Thread: A problem for all Calculus whizzes

I have not been meticulous about the following, so do not assume that I have it correct. When not getting paid with money or sexual favors, I do not guarantee my work.


Function(x) = e^-x

Derivative(x) = -e^-x

Assume a point on the curve (p, e^-p)

Equation of tangent line is y = m*x + y0
where m is the derivative at x = p and y0 is the y-intercept (y when x = 0).

Substitute for m, resulting in the following.

Equation of tangent line is y = -x*e^-p + y0

(P, e^-p) is on the curve as well as on the tangent line.

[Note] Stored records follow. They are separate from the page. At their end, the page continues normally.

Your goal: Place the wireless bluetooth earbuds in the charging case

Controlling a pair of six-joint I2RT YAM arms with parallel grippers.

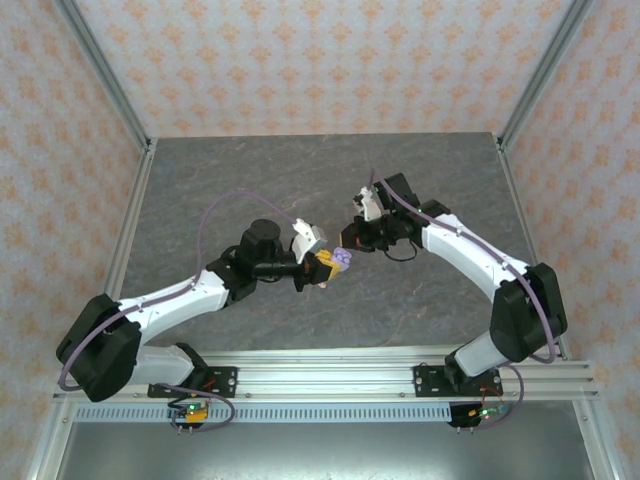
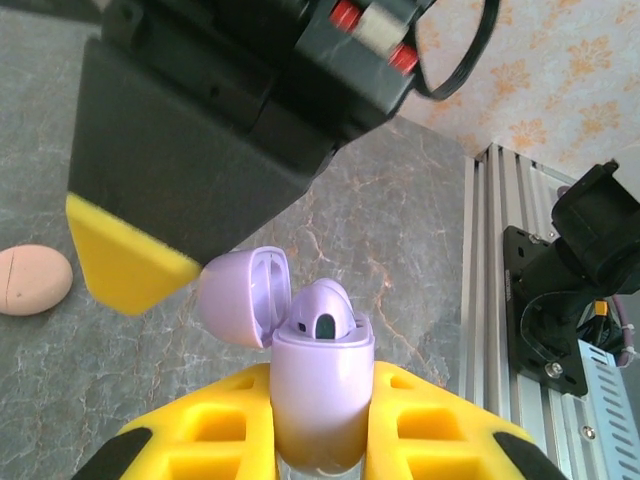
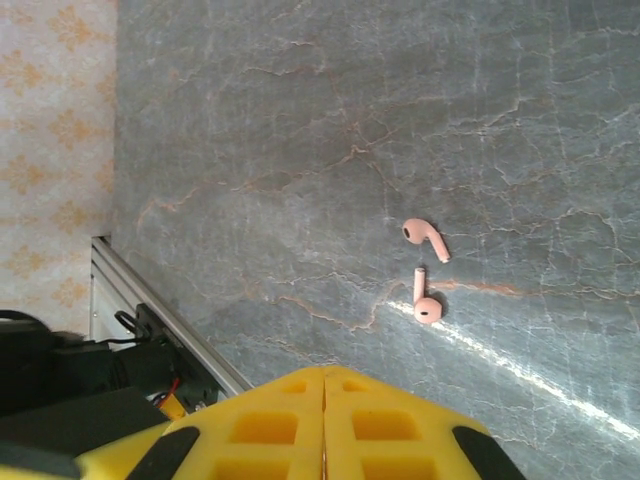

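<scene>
Case (image 2: 322,390), lilac: lid open, upright, clamped in left jaws, held above the bench (image 3: 300,150). Lilac earbud (image 2: 322,312): one, seated in the case. Right jaws: together, empty, tip just beside the open lid. Pink earbuds (image 3: 425,238): two, loose on bench, near each other. Pink case (image 2: 32,280): closed, on bench.

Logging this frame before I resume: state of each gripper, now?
Left gripper: shut on the lilac charging case, lid open.
Right gripper: shut, nothing held.
</scene>
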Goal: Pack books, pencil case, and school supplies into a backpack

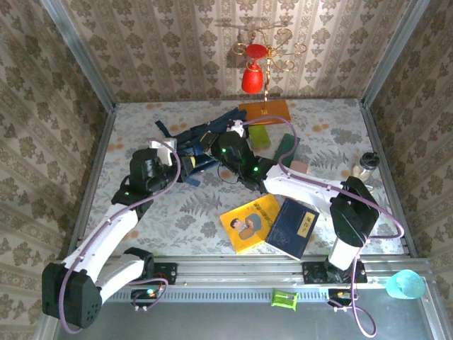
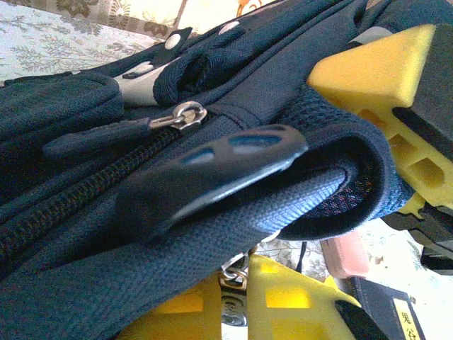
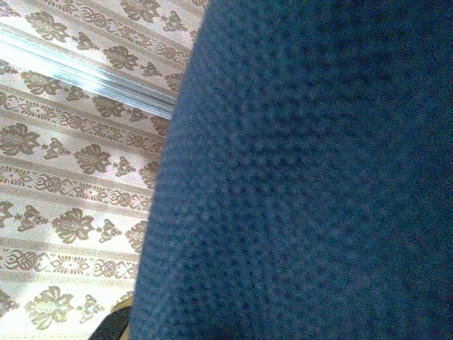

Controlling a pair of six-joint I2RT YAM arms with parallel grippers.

Therefore the following.

e^-p = -p*e^-p + y0, which can be rearranged to provide the following.

y0 = e^-p + p*e^-p, which is y-intercept.

y0 = (1 + p)*e^-p Substituting in tangent line equation yields the following.

y = -x*e^-p + (1+p)*e^-p

When y = 0, 0 = -x*e^-p + (1 + p)*e^-p

x*e^-p = (1 + p)*e^-p

x = 1 + p is the x-intercept.

TriangleArea = x-intercept*y-intercept / 2

TriangleArea = [ (1 + p)^2 ]*e^-p / 2

Now find value of p for which the above is a maximum. This requires taking derivative of TriangleArea with respect to p and finding a zero value. I am not sure of the implications of there being no value of p for which the derivative is zero.

At this point, I have done a lot of thinking for no compensation. When I do not get paid in money or sexual favors, I get lazy. Can you do the rest from here?